__WORK ITEM__
The required result is each line of the entries below containing the string "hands".

__RECORDS__
________________________

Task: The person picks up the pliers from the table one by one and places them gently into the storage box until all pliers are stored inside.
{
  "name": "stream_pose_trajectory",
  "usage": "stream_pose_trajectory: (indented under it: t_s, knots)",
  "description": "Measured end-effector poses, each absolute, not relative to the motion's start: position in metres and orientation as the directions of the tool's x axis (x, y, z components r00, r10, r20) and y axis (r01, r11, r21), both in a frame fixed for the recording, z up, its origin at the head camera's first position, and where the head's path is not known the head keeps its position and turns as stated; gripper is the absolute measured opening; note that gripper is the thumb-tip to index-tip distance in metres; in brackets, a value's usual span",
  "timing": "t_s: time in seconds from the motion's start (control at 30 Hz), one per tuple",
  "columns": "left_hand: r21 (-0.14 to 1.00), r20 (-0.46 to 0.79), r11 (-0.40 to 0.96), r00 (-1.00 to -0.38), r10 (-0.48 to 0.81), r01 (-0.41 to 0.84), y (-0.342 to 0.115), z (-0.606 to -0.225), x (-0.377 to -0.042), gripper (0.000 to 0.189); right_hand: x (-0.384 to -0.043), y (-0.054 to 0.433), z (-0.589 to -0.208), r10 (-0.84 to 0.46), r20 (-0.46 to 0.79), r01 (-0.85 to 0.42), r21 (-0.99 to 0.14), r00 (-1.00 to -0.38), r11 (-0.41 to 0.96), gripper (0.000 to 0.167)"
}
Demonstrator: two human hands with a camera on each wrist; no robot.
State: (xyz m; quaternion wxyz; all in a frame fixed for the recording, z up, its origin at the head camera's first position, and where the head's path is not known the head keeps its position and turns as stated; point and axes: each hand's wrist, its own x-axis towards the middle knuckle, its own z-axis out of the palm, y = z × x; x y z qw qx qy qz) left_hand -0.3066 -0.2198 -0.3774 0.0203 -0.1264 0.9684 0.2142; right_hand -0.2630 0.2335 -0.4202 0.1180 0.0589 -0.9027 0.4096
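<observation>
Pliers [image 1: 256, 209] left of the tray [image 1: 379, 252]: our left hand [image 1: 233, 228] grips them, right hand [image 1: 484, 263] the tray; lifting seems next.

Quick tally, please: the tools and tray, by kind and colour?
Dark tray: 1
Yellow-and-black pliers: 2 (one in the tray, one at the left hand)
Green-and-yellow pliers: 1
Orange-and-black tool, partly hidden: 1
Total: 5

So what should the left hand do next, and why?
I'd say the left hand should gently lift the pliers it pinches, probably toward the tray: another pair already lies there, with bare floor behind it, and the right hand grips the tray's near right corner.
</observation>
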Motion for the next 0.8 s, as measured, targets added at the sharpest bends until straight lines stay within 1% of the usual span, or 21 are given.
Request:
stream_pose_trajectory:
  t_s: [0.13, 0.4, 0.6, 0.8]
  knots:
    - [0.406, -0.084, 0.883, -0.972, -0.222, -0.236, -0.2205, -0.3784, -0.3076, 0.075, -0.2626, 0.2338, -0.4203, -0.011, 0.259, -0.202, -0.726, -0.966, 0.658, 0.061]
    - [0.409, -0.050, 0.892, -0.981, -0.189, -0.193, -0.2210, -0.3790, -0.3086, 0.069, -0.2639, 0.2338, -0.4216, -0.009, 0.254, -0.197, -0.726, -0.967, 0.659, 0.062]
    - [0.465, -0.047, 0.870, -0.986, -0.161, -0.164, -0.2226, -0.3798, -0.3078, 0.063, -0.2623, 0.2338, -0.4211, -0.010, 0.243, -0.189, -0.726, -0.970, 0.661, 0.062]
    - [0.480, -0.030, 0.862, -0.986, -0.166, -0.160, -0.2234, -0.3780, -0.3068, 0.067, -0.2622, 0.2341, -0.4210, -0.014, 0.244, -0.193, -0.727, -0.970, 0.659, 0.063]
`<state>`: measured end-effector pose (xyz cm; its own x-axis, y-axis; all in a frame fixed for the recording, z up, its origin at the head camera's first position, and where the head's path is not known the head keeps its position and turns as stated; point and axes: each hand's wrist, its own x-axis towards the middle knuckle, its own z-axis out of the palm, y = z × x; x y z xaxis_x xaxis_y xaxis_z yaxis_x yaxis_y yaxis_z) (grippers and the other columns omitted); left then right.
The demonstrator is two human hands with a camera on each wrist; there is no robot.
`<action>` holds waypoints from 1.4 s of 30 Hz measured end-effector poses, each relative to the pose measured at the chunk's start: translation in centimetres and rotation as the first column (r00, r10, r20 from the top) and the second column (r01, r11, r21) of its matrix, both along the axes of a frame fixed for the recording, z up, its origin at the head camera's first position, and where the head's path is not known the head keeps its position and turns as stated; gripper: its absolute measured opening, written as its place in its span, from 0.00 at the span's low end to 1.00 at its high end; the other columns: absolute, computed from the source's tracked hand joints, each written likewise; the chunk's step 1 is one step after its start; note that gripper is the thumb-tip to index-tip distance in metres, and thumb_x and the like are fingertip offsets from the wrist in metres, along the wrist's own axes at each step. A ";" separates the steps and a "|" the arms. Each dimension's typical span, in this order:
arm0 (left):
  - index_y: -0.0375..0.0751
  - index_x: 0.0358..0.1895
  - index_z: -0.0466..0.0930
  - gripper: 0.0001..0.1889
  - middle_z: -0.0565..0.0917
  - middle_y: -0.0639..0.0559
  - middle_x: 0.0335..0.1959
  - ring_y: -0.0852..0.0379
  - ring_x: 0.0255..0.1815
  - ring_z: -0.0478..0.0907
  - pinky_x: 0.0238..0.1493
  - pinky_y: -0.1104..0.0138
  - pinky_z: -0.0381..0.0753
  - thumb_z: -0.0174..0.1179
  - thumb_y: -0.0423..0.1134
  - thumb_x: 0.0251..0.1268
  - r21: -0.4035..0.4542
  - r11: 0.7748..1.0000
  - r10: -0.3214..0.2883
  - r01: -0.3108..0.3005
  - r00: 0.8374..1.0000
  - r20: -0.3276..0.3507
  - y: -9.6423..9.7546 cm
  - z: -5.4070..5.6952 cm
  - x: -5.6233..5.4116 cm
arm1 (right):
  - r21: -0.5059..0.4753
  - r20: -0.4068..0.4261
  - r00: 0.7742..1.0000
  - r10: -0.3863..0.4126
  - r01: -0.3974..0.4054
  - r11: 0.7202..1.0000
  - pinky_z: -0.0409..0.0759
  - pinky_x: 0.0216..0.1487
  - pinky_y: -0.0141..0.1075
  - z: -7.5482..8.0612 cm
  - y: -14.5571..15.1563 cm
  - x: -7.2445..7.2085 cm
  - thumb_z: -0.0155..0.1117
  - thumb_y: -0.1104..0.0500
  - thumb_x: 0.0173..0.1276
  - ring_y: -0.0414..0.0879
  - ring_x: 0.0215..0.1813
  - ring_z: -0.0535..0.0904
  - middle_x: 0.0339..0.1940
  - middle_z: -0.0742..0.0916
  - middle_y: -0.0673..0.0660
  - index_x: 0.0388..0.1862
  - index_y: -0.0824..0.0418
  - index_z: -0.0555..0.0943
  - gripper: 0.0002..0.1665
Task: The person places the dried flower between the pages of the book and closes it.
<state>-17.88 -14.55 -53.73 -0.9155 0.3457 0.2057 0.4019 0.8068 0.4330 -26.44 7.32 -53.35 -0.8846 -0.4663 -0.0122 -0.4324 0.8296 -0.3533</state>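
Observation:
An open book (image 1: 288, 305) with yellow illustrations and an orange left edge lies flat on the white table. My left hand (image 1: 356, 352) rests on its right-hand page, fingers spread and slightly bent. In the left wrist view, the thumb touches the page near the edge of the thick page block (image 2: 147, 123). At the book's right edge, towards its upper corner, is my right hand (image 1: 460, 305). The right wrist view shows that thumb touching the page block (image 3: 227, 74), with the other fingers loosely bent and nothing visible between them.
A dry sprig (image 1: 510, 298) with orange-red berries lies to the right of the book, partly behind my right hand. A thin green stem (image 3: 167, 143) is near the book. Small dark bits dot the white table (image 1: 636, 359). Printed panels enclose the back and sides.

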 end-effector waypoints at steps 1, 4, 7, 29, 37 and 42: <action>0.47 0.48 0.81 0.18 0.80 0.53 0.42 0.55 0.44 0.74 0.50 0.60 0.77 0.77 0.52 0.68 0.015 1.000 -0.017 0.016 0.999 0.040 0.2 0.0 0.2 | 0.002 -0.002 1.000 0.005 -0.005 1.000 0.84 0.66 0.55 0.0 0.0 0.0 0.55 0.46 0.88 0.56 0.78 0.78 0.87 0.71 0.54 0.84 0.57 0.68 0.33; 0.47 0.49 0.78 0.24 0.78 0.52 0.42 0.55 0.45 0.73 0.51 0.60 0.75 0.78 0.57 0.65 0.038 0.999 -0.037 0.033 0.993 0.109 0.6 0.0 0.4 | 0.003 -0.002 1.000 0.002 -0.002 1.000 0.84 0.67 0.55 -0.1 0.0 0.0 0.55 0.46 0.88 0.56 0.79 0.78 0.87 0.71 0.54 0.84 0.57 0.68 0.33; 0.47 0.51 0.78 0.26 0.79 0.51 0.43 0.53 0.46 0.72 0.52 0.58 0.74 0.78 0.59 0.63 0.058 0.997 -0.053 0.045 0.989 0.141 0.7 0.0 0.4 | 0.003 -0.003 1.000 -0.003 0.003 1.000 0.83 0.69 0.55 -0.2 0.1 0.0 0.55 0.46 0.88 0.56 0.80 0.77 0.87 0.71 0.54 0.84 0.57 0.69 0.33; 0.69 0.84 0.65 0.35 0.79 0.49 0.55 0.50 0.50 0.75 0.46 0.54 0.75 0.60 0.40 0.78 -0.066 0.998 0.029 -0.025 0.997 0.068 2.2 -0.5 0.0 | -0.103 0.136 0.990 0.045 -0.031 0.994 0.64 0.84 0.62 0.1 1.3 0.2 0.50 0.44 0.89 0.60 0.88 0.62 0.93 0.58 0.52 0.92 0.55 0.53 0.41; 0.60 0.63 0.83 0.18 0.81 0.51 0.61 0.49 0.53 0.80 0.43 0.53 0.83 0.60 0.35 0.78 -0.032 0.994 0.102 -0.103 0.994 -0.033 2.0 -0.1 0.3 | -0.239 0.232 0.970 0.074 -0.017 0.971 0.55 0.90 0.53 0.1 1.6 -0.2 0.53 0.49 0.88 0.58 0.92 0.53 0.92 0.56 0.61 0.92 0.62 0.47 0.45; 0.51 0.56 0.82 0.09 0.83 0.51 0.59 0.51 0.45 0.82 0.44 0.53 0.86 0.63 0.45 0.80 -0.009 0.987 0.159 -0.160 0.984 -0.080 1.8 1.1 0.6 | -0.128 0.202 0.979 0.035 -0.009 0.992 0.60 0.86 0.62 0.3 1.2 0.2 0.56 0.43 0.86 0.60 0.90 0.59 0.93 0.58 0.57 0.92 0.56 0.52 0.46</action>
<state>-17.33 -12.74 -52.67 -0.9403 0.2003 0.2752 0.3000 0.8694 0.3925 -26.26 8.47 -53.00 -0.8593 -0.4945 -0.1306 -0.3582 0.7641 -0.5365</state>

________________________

__SOLUTION BELOW__
Demonstrator: two human hands with a camera on each wrist; no robot.
The demonstrator is two human hands with a camera on each wrist; there is no robot.

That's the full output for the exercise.